But I can borrow a year ahead. Then I would have 10K. And it's 8,400 for a 2bedroom with a view - 7 nights - I called today and asked (unless they gave me false information). A 3 bedroom is 9700 (or 9800). It sounds very hopeful. I realize I give up the following year - but that's okay. Does this sound right?

If Hilton had more locations, I'd buy more points.


----------



## HatTrick (Aug 30, 2008)

Yes, you can get a partial ocean view (2-bedroom plus) for 8400 points, and an oceanfront (2-bedroom premiere) for 9600 points. The 3-bedroom penthouse is also 9600, but is rarely available.

Use the HGVC Web site, Ellen. It's much easier to grab a booking online when one becomes available than it is to call HGVC. You're about a month away from being able to book in July.

A "standard" 2-bedroom in Platinum season at the Grand Waikikian tower is 10,500. So you'll be focusing on the Lagoon tower.


----------



## Zac495 (Aug 31, 2008)

HatTrick said:


> Yes, you can get a partial ocean view (2-bedroom plus) for 8400 points, and an oceanfront (2-bedroom premiere) for 9600 points. The 3-bedroom penthouse is also 9600, but is rarely available.
> 
> Use the HGVC Web site, Ellen.

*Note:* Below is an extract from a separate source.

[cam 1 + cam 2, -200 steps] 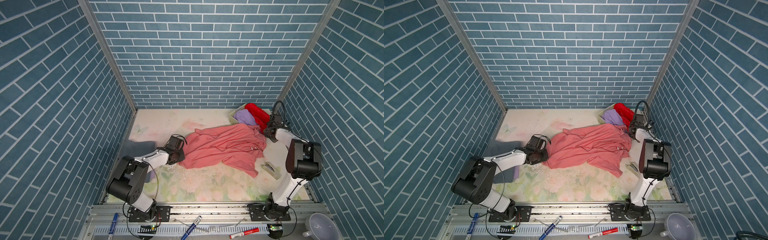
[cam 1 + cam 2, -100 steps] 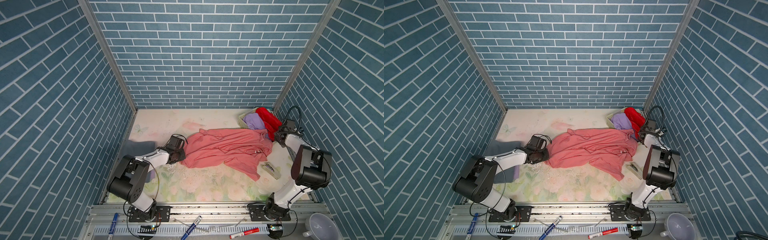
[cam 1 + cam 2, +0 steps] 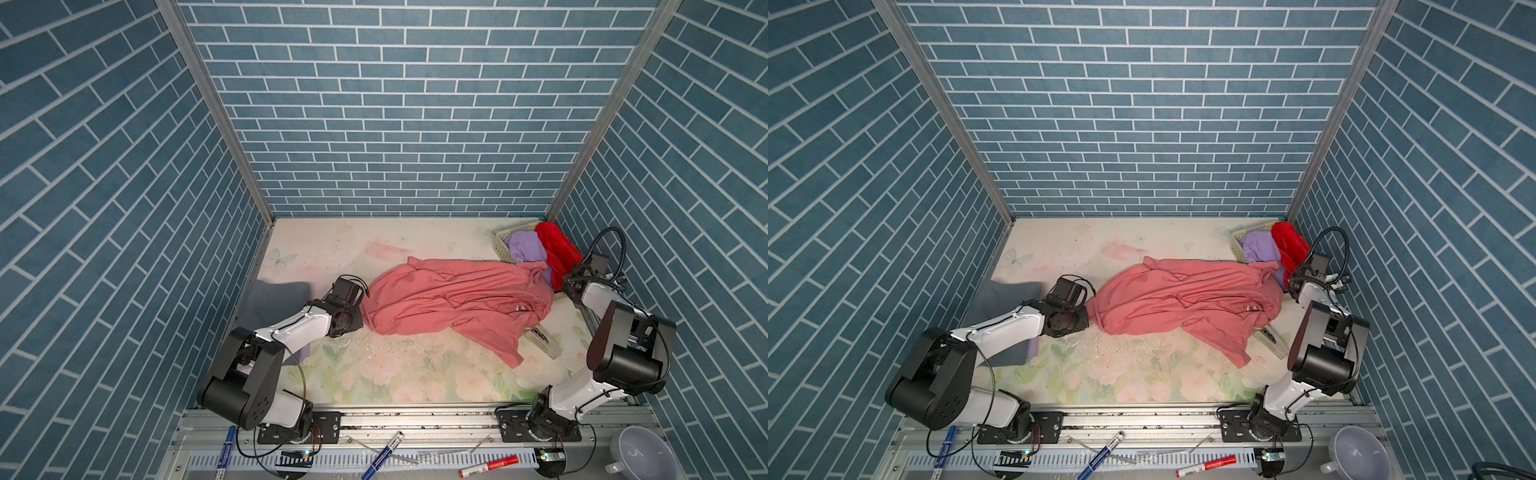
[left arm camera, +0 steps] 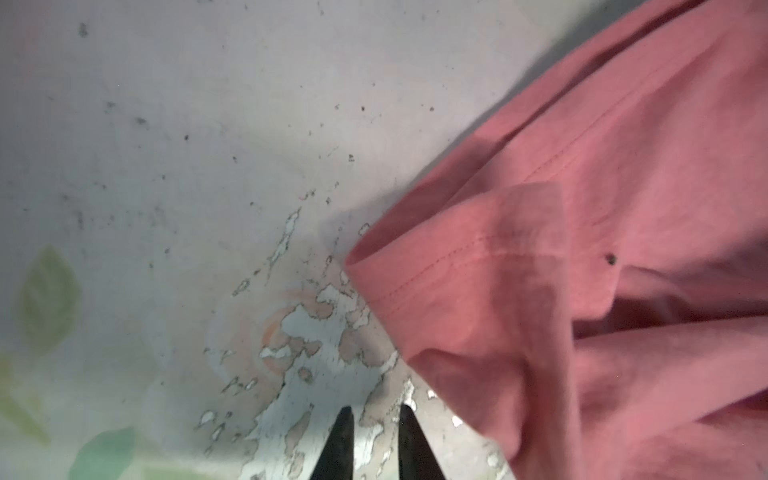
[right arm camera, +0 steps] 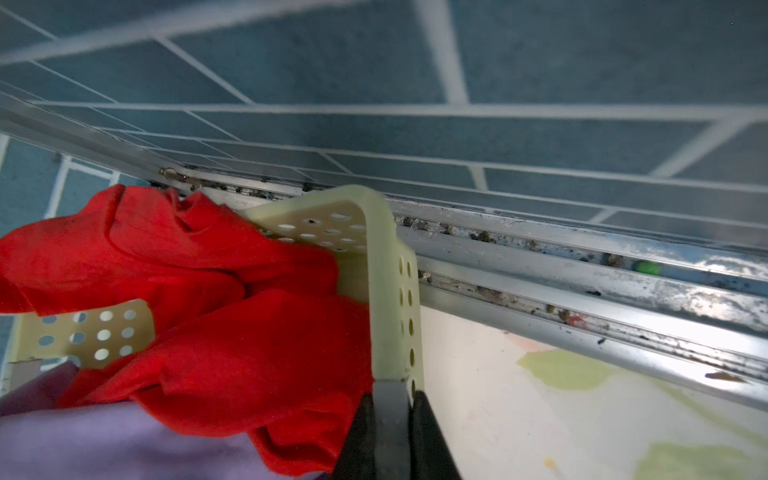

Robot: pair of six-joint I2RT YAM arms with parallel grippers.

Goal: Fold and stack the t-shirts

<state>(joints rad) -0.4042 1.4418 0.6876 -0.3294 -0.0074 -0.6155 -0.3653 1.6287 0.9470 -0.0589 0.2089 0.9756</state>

It's much easier to grab a booking online when one becomes available than it is to call HGVC. You're about a month away from being able to book in July.
> 
> A "standard" 2-bedroom in Platinum season at the Grand Waikikian tower is 10,500. So you'll be focusing on the Lagoon tower.



Got it. How about the Kona resort? Part of me thinks Kona would be more interesting than Oahu for the kids based on reports from others here. How's that resort and what tower etc should I go after there for the 2 bedroom ocean? very helpful information - thank you!


----------



## UWSurfer (Aug 31, 2008)

By Kona you mean Waikoloa? 

There are now or very soon to be three HGVC rsorts there.  I stayed at Bay Club (an affiliate, not O&O HGVC) which sits adjacent and shares staff with HGVC Waikoloa and we had a great time.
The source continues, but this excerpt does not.